TASK BRIEF>
After dropping the pictures, give again exactly the lines of the data from its first line through the line with "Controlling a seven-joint", which is included as well.

INFORMATION PROVIDED>

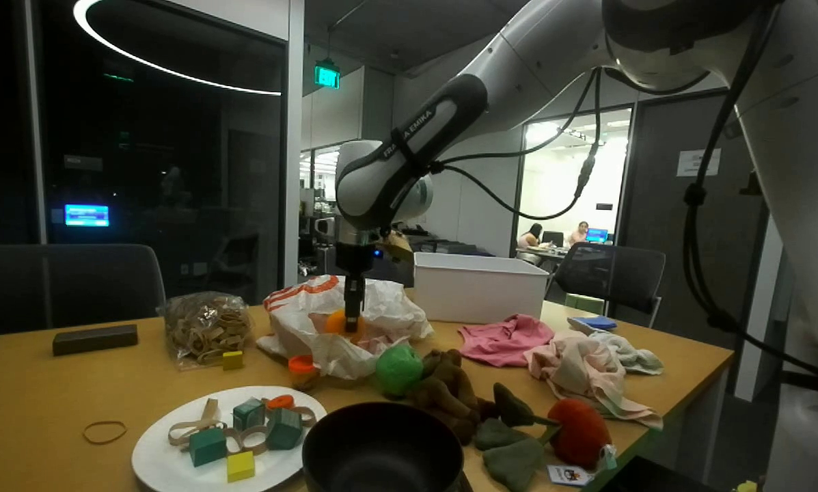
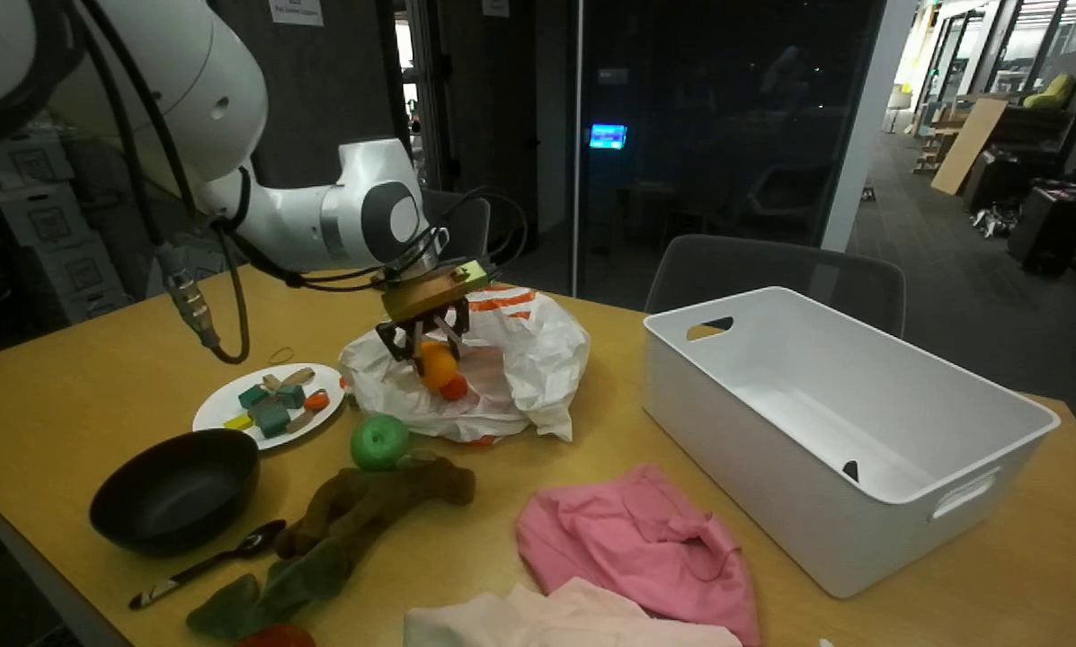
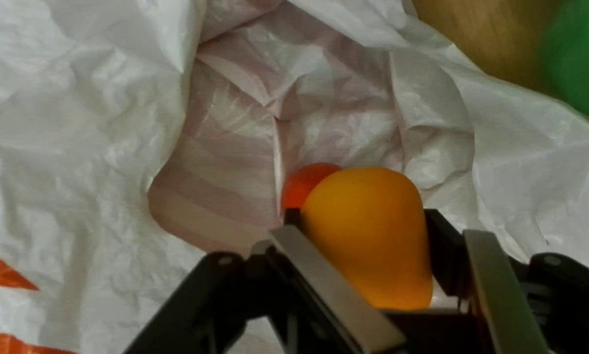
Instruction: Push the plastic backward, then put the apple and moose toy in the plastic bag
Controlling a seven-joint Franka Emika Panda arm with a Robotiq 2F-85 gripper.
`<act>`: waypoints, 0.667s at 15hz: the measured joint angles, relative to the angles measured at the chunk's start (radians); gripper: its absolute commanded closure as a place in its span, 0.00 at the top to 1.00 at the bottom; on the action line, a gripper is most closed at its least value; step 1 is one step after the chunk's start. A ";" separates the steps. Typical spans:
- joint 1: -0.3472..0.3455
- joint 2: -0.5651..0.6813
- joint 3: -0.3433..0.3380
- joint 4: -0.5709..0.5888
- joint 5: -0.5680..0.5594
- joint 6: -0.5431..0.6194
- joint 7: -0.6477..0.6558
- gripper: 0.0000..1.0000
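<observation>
The white plastic bag with orange print lies crumpled with its mouth open; it also shows in an exterior view. My gripper is shut on a yellow-orange fruit and holds it at the bag's mouth. The fruit also shows in an exterior view. A small red-orange round thing shows behind it at the bag's opening. The green apple rests on the table beside the bag. The brown moose toy, a soft plush, lies next to the apple.
A white bin stands beside the bag. A pink cloth, black bowl, spoon and white plate with blocks lie around. A bag of rubber bands and red-topped cup are near the plastic bag.
</observation>
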 measured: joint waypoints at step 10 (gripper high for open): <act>0.045 0.087 -0.072 0.037 -0.336 0.112 0.279 1.00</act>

ANSWER BELOW>
Instruction: Push the plastic backward, then put the apple and moose toy in the plastic bag
Controlling a seven-joint Franka Emika Panda arm with a Robotiq 2F-85 gripper.

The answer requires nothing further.